Aim of the exercise: Everything in the entries except the pictures should be copied exactly.

════

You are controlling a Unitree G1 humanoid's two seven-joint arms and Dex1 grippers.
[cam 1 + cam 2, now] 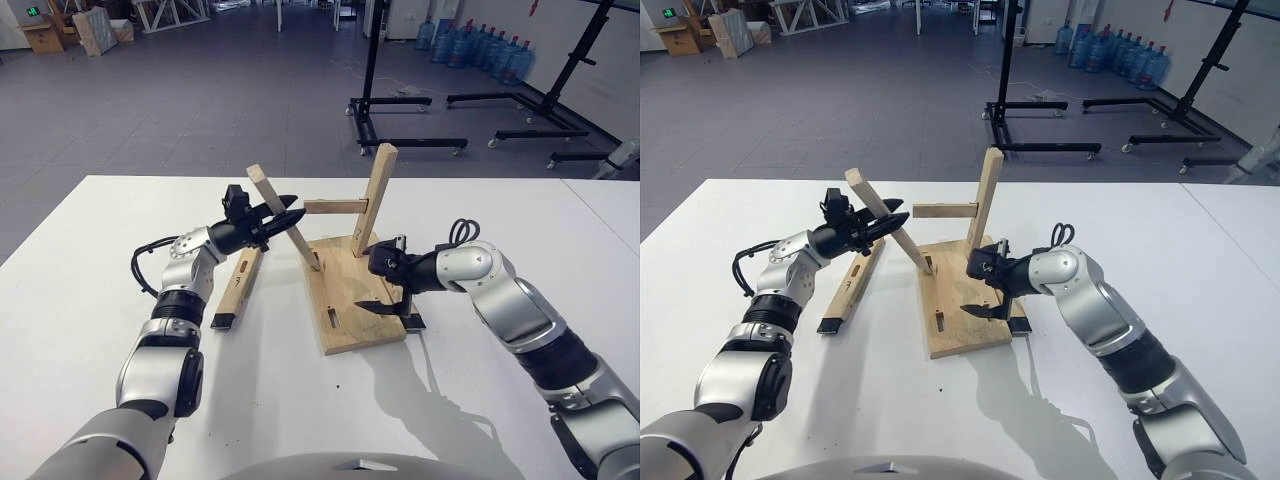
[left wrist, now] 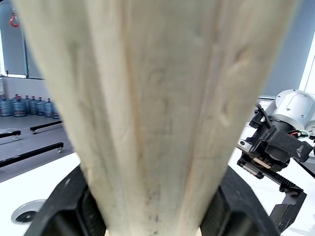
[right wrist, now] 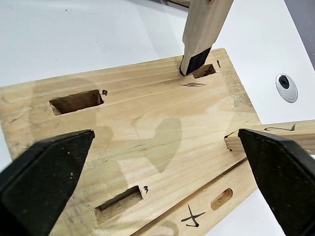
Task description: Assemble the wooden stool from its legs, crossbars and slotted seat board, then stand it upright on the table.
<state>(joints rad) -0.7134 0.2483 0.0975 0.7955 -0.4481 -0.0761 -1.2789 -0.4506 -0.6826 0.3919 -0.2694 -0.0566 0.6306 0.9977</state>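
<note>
Far left, a spare leg (image 1: pixel 238 285) lies flat on the counter (image 1: pixel 100 250). The left tool (image 1: pixel 292 212) is clenched around a tilted leg (image 1: pixel 308 250), whose foot sits at a slot in the seat board (image 1: pixel 345 320), flat mid-counter. A crossbar (image 1: pixel 335 207) juts from the upright leg (image 1: pixel 376 200). The right tool (image 1: pixel 368 280) hangs released just over the board.

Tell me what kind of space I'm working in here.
Likely a large workshop or warehouse-style lab: an open grey floor, black wheeled frames, water jugs lined up at the back, and a white work table up front.
</note>
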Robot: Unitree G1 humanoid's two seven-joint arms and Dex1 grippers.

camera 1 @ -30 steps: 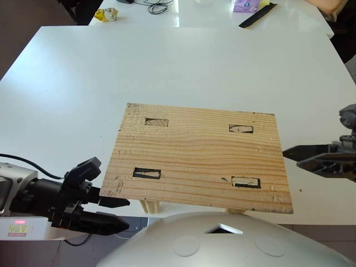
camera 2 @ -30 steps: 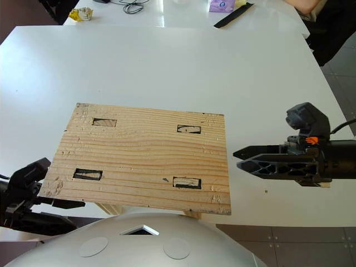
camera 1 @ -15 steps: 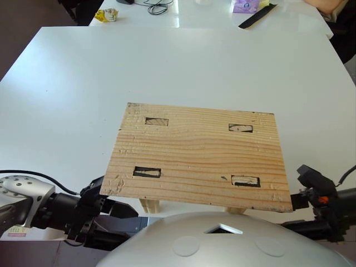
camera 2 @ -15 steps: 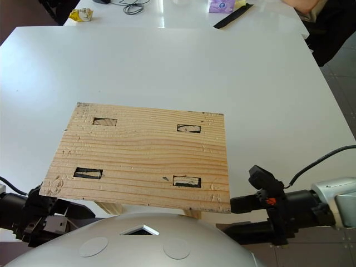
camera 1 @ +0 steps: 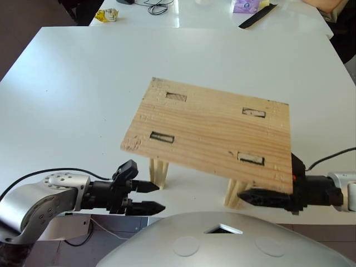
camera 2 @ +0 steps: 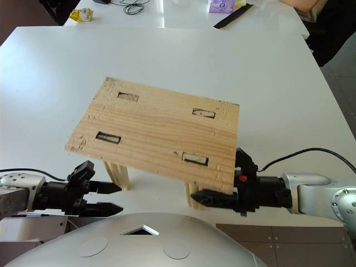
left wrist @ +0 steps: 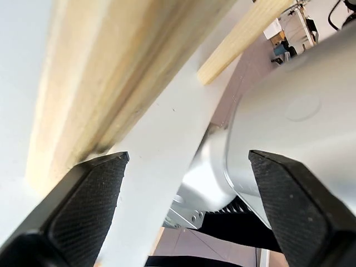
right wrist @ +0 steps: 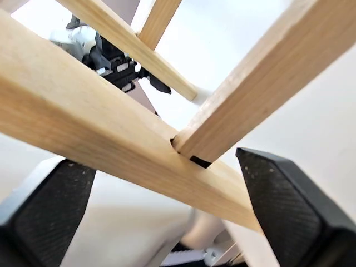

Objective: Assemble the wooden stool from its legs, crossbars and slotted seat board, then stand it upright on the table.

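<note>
The wooden stool stands on the white table [camera 1: 72, 83], its slotted seat board [camera 1: 214, 133] on top and tilted. Two front legs show under the near edge, the left one [camera 1: 159, 172] and the right one [camera 1: 233, 193]. My left gripper [camera 1: 160, 198] is open, low at the table's near edge, just short of the left front leg [left wrist: 105, 83]. My right gripper [camera 2: 196, 197] is open, with its tips at the foot of the right front leg. Its pads [right wrist: 50, 217] stand wide on either side of a leg and crossbar joint [right wrist: 183, 144].
A second table behind holds a yellow packet [camera 1: 105, 14], cables [camera 1: 158, 6], a purple box [camera 1: 245, 5] and a black strip [camera 1: 256, 15]. Open white tabletop lies left of and behind the stool. The near table edge runs just under both grippers.
The stool has shifted away from the near edge, turned and tilted. Both grippers dropped from beside the board and came in under its near edge to the front legs.
</note>
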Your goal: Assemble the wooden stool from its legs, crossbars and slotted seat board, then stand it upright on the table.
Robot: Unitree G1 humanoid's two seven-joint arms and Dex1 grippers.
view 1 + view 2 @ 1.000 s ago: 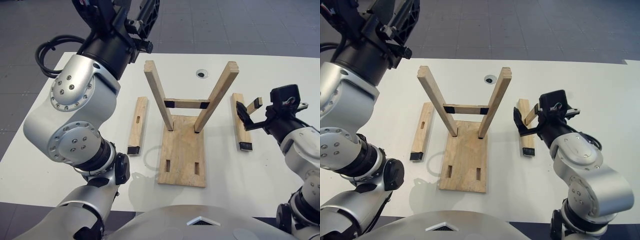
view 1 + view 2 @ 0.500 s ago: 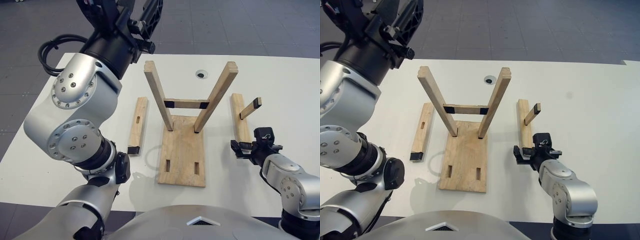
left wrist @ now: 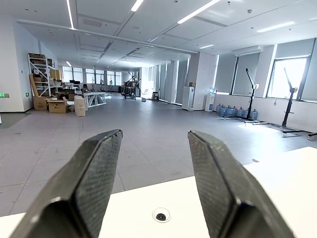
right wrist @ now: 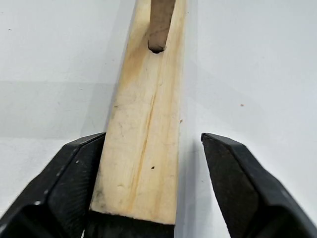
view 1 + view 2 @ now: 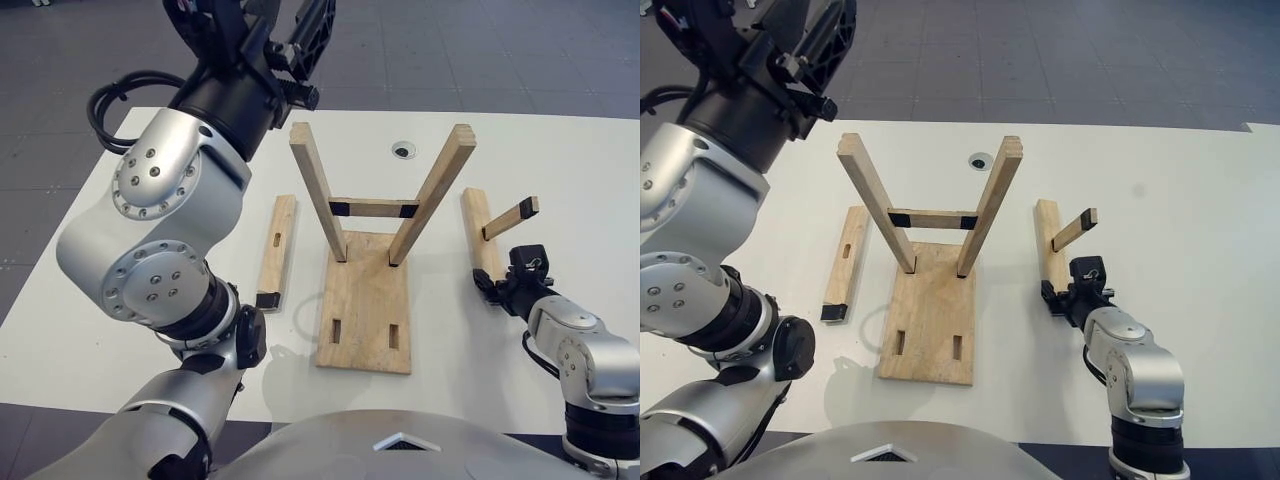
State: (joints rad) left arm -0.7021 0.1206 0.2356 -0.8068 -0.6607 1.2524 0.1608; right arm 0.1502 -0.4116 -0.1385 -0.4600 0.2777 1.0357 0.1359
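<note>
Left arm: raised high over the far left corner of the white worktop (image 5: 560, 170), forearm pointing out across the room.
Left claw (image 3: 154, 139): spread wide, with nothing between the two dark fingers (image 3: 94, 183).
Right arm: low over the near right part of the worktop, wrist level with the surface.
Right claw (image 4: 151, 148): parted and straddling the near end of the flat-lying pale wooden leg (image 5: 478, 235). One finger (image 4: 74, 183) lies against the leg's side and the other stands a little apart from it.
Edges and room: a broad band of white surface lies between this leg and the worktop's right edge. A small round hole (image 5: 402, 150) sits beyond the upright frame.
Short wooden crossbar (image 5: 510, 218): seated in the flat leg's slot, slanting up and to the right.
Flat pale wooden seat board (image 5: 365, 310): at the middle of the worktop, with two open slots near its near end.
Upright frame: two pale wooden legs (image 5: 318, 190) rise from the board's far end. They splay apart and are joined by a black-tipped crossbar (image 5: 374, 208).
Loose slotted wooden leg (image 5: 277, 250): flat on the worktop to the left of the board, black tip toward the near side.
</note>
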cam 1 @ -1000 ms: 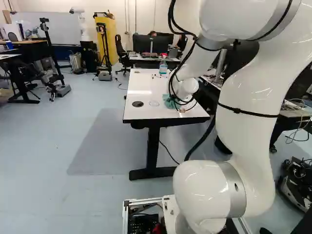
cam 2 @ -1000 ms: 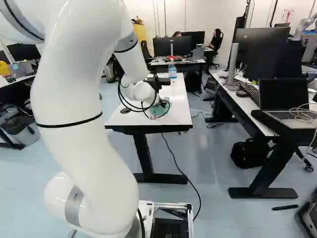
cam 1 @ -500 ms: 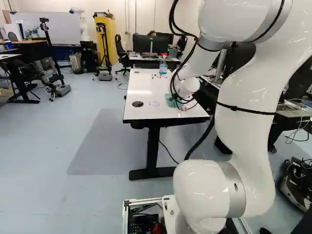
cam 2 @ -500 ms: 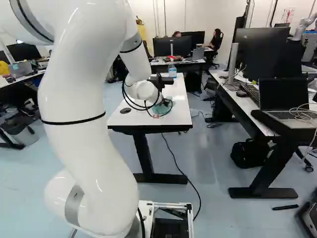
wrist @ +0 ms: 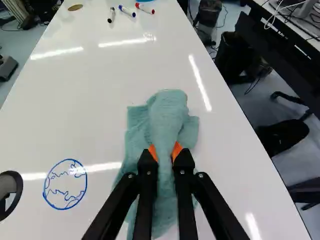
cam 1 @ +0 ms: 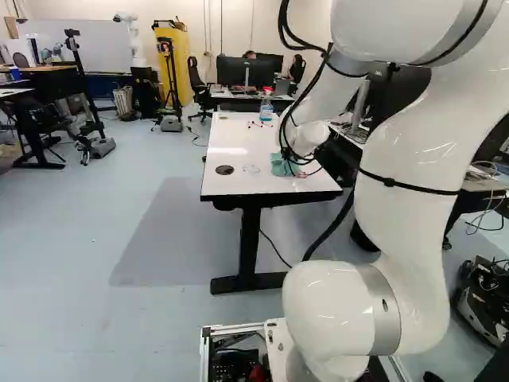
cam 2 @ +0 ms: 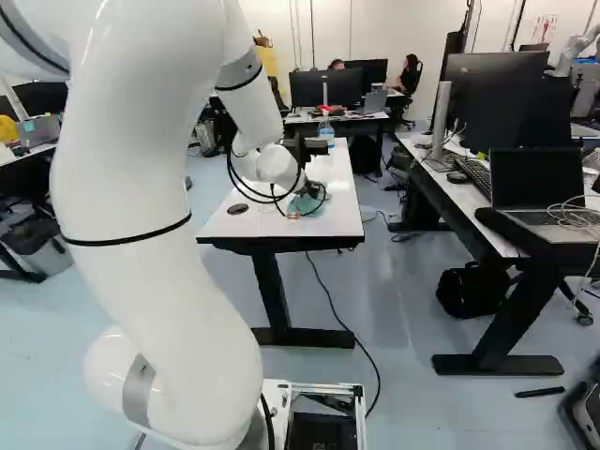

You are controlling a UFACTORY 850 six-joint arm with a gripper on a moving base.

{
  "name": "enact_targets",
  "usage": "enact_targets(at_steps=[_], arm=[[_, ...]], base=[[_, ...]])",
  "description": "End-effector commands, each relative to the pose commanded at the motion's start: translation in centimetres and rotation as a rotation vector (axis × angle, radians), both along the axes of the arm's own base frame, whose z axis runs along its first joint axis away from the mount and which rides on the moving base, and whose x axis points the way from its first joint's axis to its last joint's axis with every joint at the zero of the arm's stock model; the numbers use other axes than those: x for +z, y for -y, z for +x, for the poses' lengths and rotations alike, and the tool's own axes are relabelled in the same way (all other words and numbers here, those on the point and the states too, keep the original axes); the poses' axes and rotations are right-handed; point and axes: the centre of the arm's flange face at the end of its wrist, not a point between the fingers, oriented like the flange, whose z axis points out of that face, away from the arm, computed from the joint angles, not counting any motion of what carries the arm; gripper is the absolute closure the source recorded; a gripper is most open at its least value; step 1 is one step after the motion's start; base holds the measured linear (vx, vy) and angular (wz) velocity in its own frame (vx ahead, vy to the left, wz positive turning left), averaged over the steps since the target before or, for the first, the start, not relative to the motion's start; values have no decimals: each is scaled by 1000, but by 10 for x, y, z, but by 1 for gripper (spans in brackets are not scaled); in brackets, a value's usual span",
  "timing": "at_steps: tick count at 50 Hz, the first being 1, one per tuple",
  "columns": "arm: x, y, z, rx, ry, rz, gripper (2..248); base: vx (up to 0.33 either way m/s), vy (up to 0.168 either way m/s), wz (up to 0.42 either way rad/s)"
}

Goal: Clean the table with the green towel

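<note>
My gripper [cam 2: 306,190] is low over the near part of the white table [cam 2: 336,173], partly hidden by the wrist in the right base view. Seen from the wrist, the gripper [wrist: 165,152] is shut on the green towel [wrist: 168,112], whose bunched fold rises between the orange pads. The rest of the towel spreads flat around and ahead of the fingers. A round blue scribble [wrist: 65,184] lies beside the towel on the table top. Small reddish marks [cam 1: 302,175] show near the towel in the left base view.
Three markers [wrist: 127,11] lie at the table's far part, near a bottle [cam 1: 266,109]. A round grommet [cam 1: 225,169] is set beyond the scribble. A desk with monitor and laptop [cam 2: 539,187] stands to the right; another robot [cam 2: 579,47] stands behind.
The towel, held in the gripper, has shifted a little to the right in the left base view, away from the blue scribble. The arm has shifted with it; the base has stayed put.
</note>
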Motion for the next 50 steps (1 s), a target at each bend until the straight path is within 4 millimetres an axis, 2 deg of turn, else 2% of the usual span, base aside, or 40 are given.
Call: enact_targets(at_steps=[25,50], arm=[[19,-2,-15,1,-100,20,203],[43,14,-23,-31,-139,32,203]], base=[[0,0,0],[0,0,0]])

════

Problem solution:
You are controlling a Unitree G1 humanoid's two seven-joint arms and Dex1 grippers.
[cam 1 + cam 2, now] 
[left wrist, now] 
[right wrist, now] 
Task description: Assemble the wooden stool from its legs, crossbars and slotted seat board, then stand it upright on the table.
<state>(joints rad) -0.7134 0.2483 0.0975 0.7955 -0.4481 -0.0761 -1.2789 -0.4506 -0.6826 0.3919 -0.2694 -0.0566 0.6306 0.9977</state>
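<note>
Far left, a spare leg (image 1: pixel 238 285) lies flat on the counter (image 1: pixel 100 250). The left tool (image 1: pixel 292 212) is clenched around a tilted leg (image 1: pixel 308 250), whose foot sits at a slot in the seat board (image 1: pixel 345 320), flat mid-counter. A crossbar (image 1: pixel 335 207) juts from the upright leg (image 1: pixel 376 200). The right tool (image 1: pixel 368 280) hangs released just over the board.

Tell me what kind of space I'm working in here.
Likely a large workshop or warehouse-style lab: an open grey floor, black wheeled frames, water jugs lined up at the back, and a white work table up front.
</note>
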Robot: Unitree G1 humanoid's two seven-joint arms and Dex1 grippers.

camera 1 @ -30 steps: 
camera 2 @ -30 steps: 
camera 1 @ -15 steps: 
camera 2 @ -15 steps: 
camera 1 @ +0 steps: 
camera 2 @ +0 steps: 
left wrist @ +0 steps: 
right wrist @ +0 steps: 

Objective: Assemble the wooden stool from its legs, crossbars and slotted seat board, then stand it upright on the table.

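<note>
The wooden stool stands on the white table [camera 1: 72, 83], its slotted seat board [camera 1: 214, 133] on top and tilted. Two front legs show under the near edge, the left one [camera 1: 159, 172] and the right one [camera 1: 233, 193]. My left gripper [camera 1: 160, 198] is open, low at the table's near edge, just short of the left front leg [left wrist: 105, 83]. My right gripper [camera 2: 196, 197] is open, with its tips at the foot of the right front leg. Its pads [right wrist: 50, 217] stand wide on either side of a leg and crossbar joint [right wrist: 183, 144].
A second table behind holds a yellow packet [camera 1: 105, 14], cables [camera 1: 158, 6], a purple box [camera 1: 245, 5] and a black strip [camera 1: 256, 15]. Open white tabletop lies left of and behind the stool. The near table edge runs just under both grippers.
The stool has shifted away from the near edge, turned and tilted. Both grippers dropped from beside the board and came in under its near edge to the front legs.
</note>
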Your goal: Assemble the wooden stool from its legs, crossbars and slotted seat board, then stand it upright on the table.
Robot: Unitree G1 humanoid's two seven-joint arms and Dex1 grippers.
view 1 + view 2 @ 1.000 s ago: 
view 1 + view 2 @ 0.500 s ago: 
left wrist @ now: 
right wrist @ now: 
view 1 + view 2 @ now: 
State: (joints rad) left arm -0.7021 0.1206 0.2356 -0.8068 -0.6607 1.2524 0.1608; right arm 0.1502 -0.4116 -0.1385 -0.4600 0.2777 1.0357 0.1359
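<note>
Left arm: raised high over the far left corner of the white worktop (image 5: 560, 170), forearm pointing out across the room.
Left claw (image 3: 154, 139): spread wide, with nothing between the two dark fingers (image 3: 94, 183).
Right arm: low over the near right part of the worktop, wrist level with the surface.
Right claw (image 4: 151, 148): parted and straddling the near end of the flat-lying pale wooden leg (image 5: 478, 235). One finger (image 4: 74, 183) lies against the leg's side and the other stands a little apart from it.
Edges and room: a broad band of white surface lies between this leg and the worktop's right edge. A small round hole (image 5: 402, 150) sits beyond the upright frame.
Short wooden crossbar (image 5: 510, 218): seated in the flat leg's slot, slanting up and to the right.
Flat pale wooden seat board (image 5: 365, 310): at the middle of the worktop, with two open slots near its near end.
Upright frame: two pale wooden legs (image 5: 318, 190) rise from the board's far end. They splay apart and are joined by a black-tipped crossbar (image 5: 374, 208).
Loose slotted wooden leg (image 5: 277, 250): flat on the worktop to the left of the board, black tip toward the near side.
</note>
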cam 1 @ -1000 ms: 
cam 2 @ -1000 ms: 
cam 1 @ -500 ms: 
cam 2 @ -500 ms: 
wrist @ +0 ms: 
cam 1 @ +0 ms: 
cam 2 @ +0 ms: 

You are controlling a UFACTORY 850 six-joint arm with a gripper on a moving base.

{
  "name": "enact_targets",
  "usage": "enact_targets(at_steps=[_], arm=[[_, ...]], base=[[_, ...]])",
  "description": "End-effector commands, each relative to the pose commanded at the motion's start: translation in centimetres and rotation as a rotation vector (axis × angle, radians), both along the axes of the arm's own base frame, whose z axis runs along its first joint axis away from the mount and which rides on the moving base, and whose x axis points the way from its first joint's axis to its last joint's axis with every joint at the zero of the arm's stock model; the numbers use other axes than those: x for +z, y for -y, z for +x, for the poses' lengths and rotations alike, and the tool's own axes are relabelled in the same way (all other words and numbers here, those on the point and the states too, keep the original axes); the poses' axes and rotations are right-handed; point and axes: the centre of the arm's flange face at the end of its wrist, not a point between the fingers, oriented like the flange, whose z axis points out of that face, away from the arm, computed from the joint angles, not counting any motion of what carries the arm; gripper is the absolute closure the source recorded; a gripper is most open at its least value; step 1 is one step after the motion's start; base holds the measured linear (vx, vy) and angular (wz) velocity in its own frame (vx ahead, vy to the left, wz positive turning left), averaged over the steps since the target before or, for the first, the start, not relative to the motion's start; values have no decimals: each is scaled by 1000, but by 10 for x, y, z, but by 1 for gripper (spans in brackets are not scaled); in brackets, a value's usual span",
  "timing": "at_steps: tick count at 50 Hz, the first being 1, one per tuple",
  "columns": "arm: x, y, z, rx, ry, rz, gripper (2..248); base: vx (up to 0.33 either way m/s), vy (up to 0.168 either way m/s), wz (up to 0.42 either way rad/s)"
}

Goal: Clean the table with the green towel

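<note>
My gripper [cam 2: 306,190] is low over the near part of the white table [cam 2: 336,173], partly hidden by the wrist in the right base view. Seen from the wrist, the gripper [wrist: 165,152] is shut on the green towel [wrist: 168,112], whose bunched fold rises between the orange pads. The rest of the towel spreads flat around and ahead of the fingers. A round blue scribble [wrist: 65,184] lies beside the towel on the table top. Small reddish marks [cam 1: 302,175] show near the towel in the left base view.
Three markers [wrist: 127,11] lie at the table's far part, near a bottle [cam 1: 266,109]. A round grommet [cam 1: 225,169] is set beyond the scribble. A desk with monitor and laptop [cam 2: 539,187] stands to the right; another robot [cam 2: 579,47] stands behind.
The towel, held in the gripper, has shifted a little to the right in the left base view, away from the blue scribble. The arm has shifted with it; the base has stayed put.
</note>
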Motion for the next 50 steps (1 s), a target at each bend until the straight path is within 4 millimetres an axis, 2 deg of turn, else 2% of the usual span, base aside, or 40 are given.
Call: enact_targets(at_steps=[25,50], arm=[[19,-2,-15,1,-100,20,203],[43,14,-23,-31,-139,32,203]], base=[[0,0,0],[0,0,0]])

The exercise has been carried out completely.